Like the Neiman Fellowships, the Trade Union Fellowships offer "in-service" training to men who are on leave of absence. Fundamentally, however, the Trade Union Fellows have more in common with the Littauer School or the Business School, because these men are all preparing for positions of administrative responsibility. This is significant for a real understanding of the plan for, although there is a considerable demand by unions for specialists and technicians, the Harvard Trade Union Plan has a broader aim, the development of administrators rather than technical experts. With this goal in view, the unions were urged to pick men of the executive and leader type when the Trade Union Fellows were selected. They were asked to put the emphasis on ability rather than formal schooling.
Men of Ability
In a report issued last month, the Faculty men in charge of the plan expressed complete satisfaction with the union's judgment in picking their representatives. "Certainly the men are of the executive and leader type," this report states," and their ability gives them a promising future in the labor movement....The quality of the class work done by the Trade Union Fellows has been of a high order. Although the unions were urged to select prospective men of affairs rather than men of the scholar type, the men have shown excellent capacity to handle book material. Their industrial background has stood them in good stead in class discussions and they are showing up particularly well in courses which they are taking with students who lack a similar industrial background.
Impetus From Union
Several critics have made the point that Harvard is doing the union movement a great service through this plan, giving the impression that it is a one-sided affair. Nothing could be further from the truth. Not only are the expenses of the Fellows and half of their tuition paid by the unions, but the original impetus and idea for the plan came form the trade unions. Although the idea was the conceived by the unions in 1941, it was only after months of planning and consultation on both sides that President Conant, in January, 1942, gave his approval and active steps were taken to launch the plan. Important groundwork was provided by Sumner H. Slichter, Lamont University professor, who, in the labor-management seminars he has conducted for several years, has brought labor leaders and industrial executives together for week-end discussions of industrial labor relations.
The important first steps were taken in preliminary conversations designed to explore the possibilities of the idea. These conversations, in late November and early December, 1941, were held with a few heads of international unions, including President Dubinsky of the International Ladies' Garment Workers' Union, President Zaritzky, of the Hatters' Union, President Brown of the Electrical Worker's Union, and other prominent labor leaders. It was revealed through these conversations that union leaders had been giving careful consideration to the problems of developing trained executives and that their ideas were, in many respects, far advanced.
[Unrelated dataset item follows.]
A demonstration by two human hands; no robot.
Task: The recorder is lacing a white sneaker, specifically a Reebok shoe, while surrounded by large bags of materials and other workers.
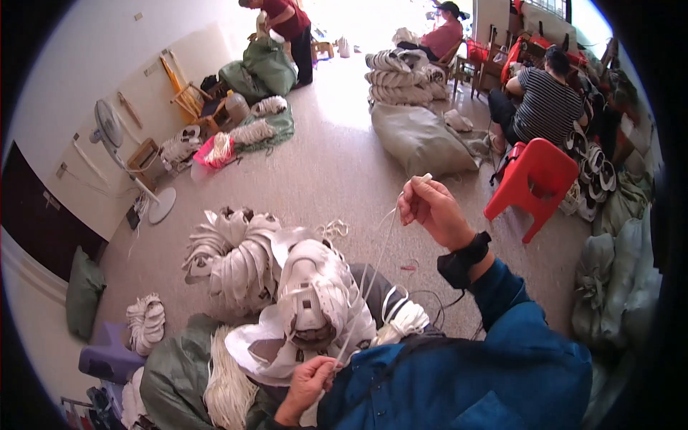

So much promise of interest and support of the plan by Labor was apparent in these early conversations that in mid-December, 1941, James Healy (at the time a Teaching Fellow in Economics and now with the War Labor Board) was sent on an extensive field trip to talk with union heads in Philadelphia, Washington, Pittsburgh, Cincinnati, Detroit, Cleveland, Akron, and other cities. He also gathered background material on scores of strikes, some routine, some spectacular, and including the nationally publicized Allis-Chalmers layoff of defense production workers in 1941. At a few points no interest was shown, but most of the unions expressed their willingness to cooperate. Not until the ground had been fully prepared through this extensive field work was the project put before President Conant, in January, 1942.
The president, recognizing the significance of the project, did not hesitate. With his approval the decision was made to start the experiment in September of that year. With the effective cooperation of the faculties of the Business School, the Economics Department, and the Littauer School, the hoped-for, broader approach to trade union administration is being attempted. The influence of this triumvirate arrangement is readily seen in the broad make-up of the curriculum offered to the Fellows.